### PROBLEM TO SOLVE
Lift out all lines below that contain "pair".

### DATA
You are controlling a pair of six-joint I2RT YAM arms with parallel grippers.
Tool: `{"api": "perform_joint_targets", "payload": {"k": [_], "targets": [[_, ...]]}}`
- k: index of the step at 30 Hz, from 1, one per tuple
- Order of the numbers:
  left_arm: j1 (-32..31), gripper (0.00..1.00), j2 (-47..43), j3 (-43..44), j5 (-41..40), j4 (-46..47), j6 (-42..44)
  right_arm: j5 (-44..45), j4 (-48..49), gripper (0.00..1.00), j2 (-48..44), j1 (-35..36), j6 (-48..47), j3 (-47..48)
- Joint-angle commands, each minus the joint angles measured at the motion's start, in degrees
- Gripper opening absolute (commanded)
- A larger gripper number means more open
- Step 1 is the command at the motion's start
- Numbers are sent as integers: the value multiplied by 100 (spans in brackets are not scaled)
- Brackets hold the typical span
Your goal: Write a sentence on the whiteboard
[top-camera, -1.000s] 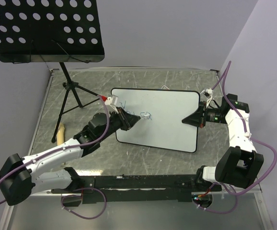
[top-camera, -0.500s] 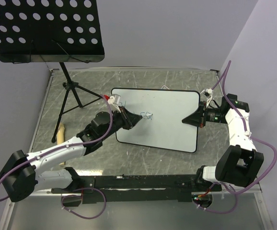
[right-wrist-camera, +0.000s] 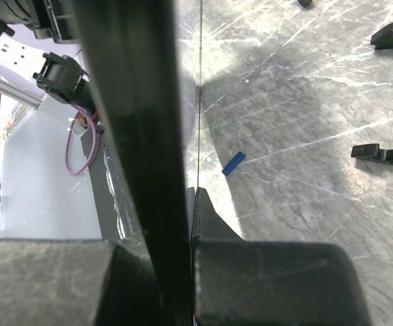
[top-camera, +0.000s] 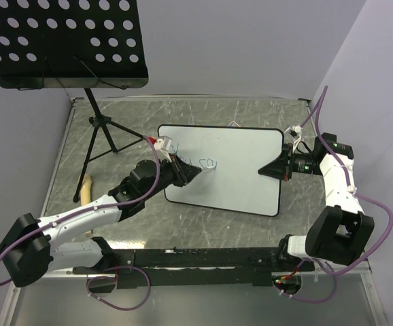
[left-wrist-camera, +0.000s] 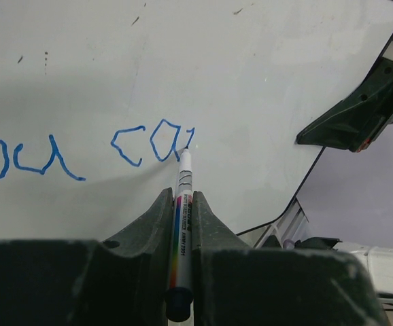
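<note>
Starting left: found left claw (left-wrist-camera: 183, 198) clamped on marker (left-wrist-camera: 185, 173), tip touching the blue sentence (left-wrist-camera: 152, 142), legible as "ou ca". Found whiteboard (top-camera: 244, 180) centred on the desk (top-camera: 203, 112), glossy, black-framed; bare writing room across its right half and lower part. Found right claw (top-camera: 270, 171) closed on its right edge. Noted lettering extended rightward against a second ago.

1. The top view is bright, evenly lit and sharp.
2. In the left wrist view, a soft grey shadow falls on the whiteboard (left-wrist-camera: 251, 81) left of the marker (left-wrist-camera: 183, 197); the bottom foreground is blurred.
3. In the right wrist view, scratches on the table (right-wrist-camera: 305, 136) glare white; the dark foreground is out of focus.
</note>
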Motion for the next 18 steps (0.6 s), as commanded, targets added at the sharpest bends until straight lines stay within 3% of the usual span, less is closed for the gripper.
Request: {"api": "perform_joint_targets", "payload": {"k": [1, 18], "targets": [[24, 1, -89, -124, 64, -31, -10, -1442, -76, 0, -71, 7, -219, 316], [50, 1, -248, 139, -50, 338, -28, -1433, -94, 0, -80, 7, -237, 325]]}}
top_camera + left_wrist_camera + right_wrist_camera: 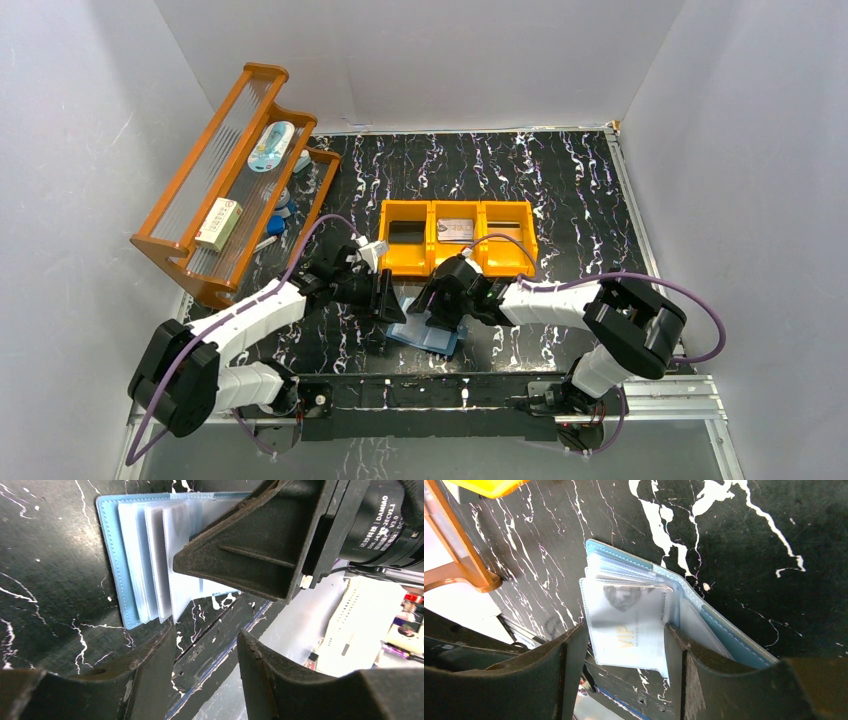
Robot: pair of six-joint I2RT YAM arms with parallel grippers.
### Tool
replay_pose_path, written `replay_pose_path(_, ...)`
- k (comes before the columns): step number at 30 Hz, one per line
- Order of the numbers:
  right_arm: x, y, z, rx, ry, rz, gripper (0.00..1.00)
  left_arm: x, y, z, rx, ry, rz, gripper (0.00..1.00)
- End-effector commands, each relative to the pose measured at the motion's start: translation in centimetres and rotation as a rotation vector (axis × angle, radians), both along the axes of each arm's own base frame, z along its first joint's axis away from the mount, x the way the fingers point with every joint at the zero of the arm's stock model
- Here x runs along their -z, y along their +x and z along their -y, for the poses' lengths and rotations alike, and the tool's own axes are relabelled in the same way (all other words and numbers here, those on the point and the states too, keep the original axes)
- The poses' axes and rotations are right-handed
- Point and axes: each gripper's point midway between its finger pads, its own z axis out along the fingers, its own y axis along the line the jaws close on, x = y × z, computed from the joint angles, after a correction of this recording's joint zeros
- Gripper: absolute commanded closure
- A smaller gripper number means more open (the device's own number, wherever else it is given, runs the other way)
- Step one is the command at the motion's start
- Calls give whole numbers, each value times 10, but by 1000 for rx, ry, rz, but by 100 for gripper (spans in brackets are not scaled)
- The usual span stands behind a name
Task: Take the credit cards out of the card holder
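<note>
Open teal-blue bifold card holder (734, 636) sleeves a VIP card (624, 607). The orange plastic bin (458, 265) has a grey card (455, 229) in its middle compartment. Left hand (207, 640) and right hand (625, 640) are both spread.

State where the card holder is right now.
In the top view, the card holder lies open near the front edge of the table, about centre, just in front of the orange three-compartment bin.

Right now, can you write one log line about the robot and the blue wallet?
card holder lying open | right gripper open, straddling sleeved VIP card | left gripper open, empty
</note>
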Motion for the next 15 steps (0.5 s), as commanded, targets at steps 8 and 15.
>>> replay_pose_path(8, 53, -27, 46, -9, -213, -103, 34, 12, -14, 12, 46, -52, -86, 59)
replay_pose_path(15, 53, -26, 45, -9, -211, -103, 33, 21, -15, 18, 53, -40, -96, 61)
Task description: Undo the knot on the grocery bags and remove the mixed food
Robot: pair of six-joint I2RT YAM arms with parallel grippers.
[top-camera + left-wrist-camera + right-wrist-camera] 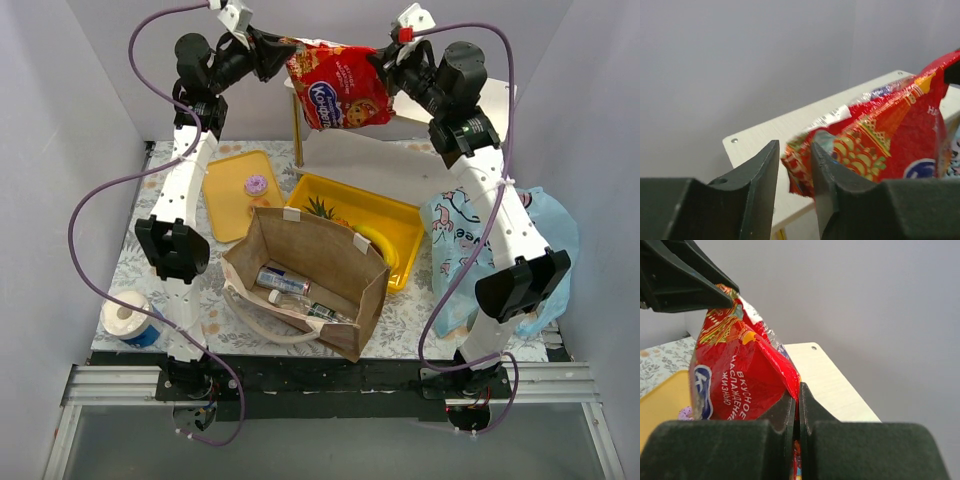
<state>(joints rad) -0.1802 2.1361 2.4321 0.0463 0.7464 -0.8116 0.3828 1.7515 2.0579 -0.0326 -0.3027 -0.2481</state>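
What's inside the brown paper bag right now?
On the floor of the brown paper bag lie a small can and a small bottle. Its near wall hides anything tucked right behind it.

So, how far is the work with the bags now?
Done: the paper bag stands open, and a doughnut, a pineapple and a banana lie in the yellow trays. In hand: the red cookie packet, pinched by the right gripper; the left gripper has its jaws apart at the other corner. Remaining: bottles inside the paper bag.
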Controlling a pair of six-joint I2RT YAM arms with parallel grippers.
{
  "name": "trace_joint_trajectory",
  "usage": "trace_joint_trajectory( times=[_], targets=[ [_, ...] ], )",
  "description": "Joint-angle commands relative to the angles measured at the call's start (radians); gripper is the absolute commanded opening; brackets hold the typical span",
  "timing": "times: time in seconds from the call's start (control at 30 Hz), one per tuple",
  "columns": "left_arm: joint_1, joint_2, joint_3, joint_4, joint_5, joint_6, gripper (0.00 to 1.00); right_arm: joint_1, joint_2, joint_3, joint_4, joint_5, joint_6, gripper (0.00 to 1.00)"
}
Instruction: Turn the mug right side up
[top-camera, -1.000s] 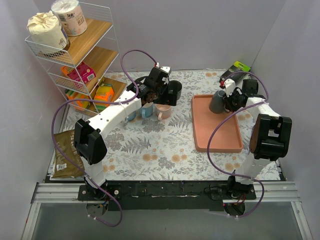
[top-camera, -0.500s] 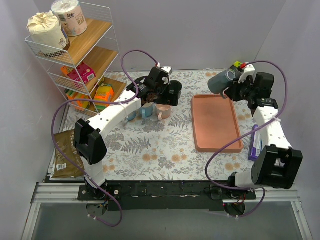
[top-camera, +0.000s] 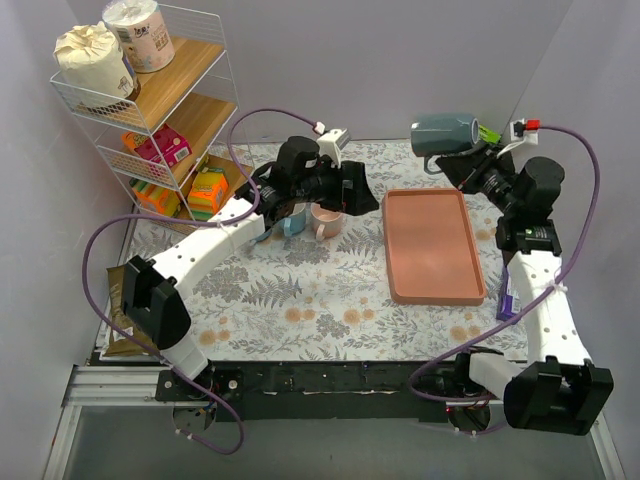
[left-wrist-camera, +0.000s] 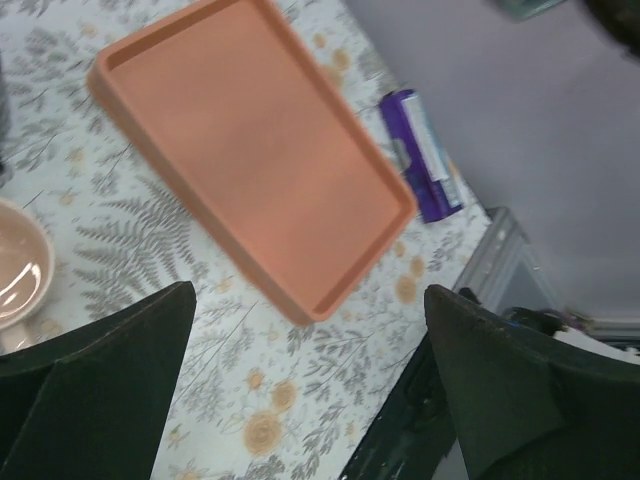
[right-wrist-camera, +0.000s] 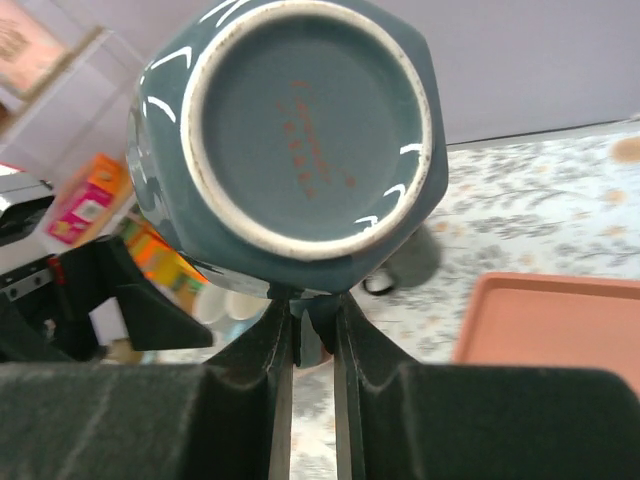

### COMPLETED TASK
You are controlling a pair of six-joint I2RT YAM arms with parallel grippers.
Robot: pair of six-joint I2RT YAM arms with parallel grippers.
Robot: pair of six-joint I2RT YAM arms with parallel grippers.
Controlling a pair of six-joint I2RT YAM arms with parallel grippers.

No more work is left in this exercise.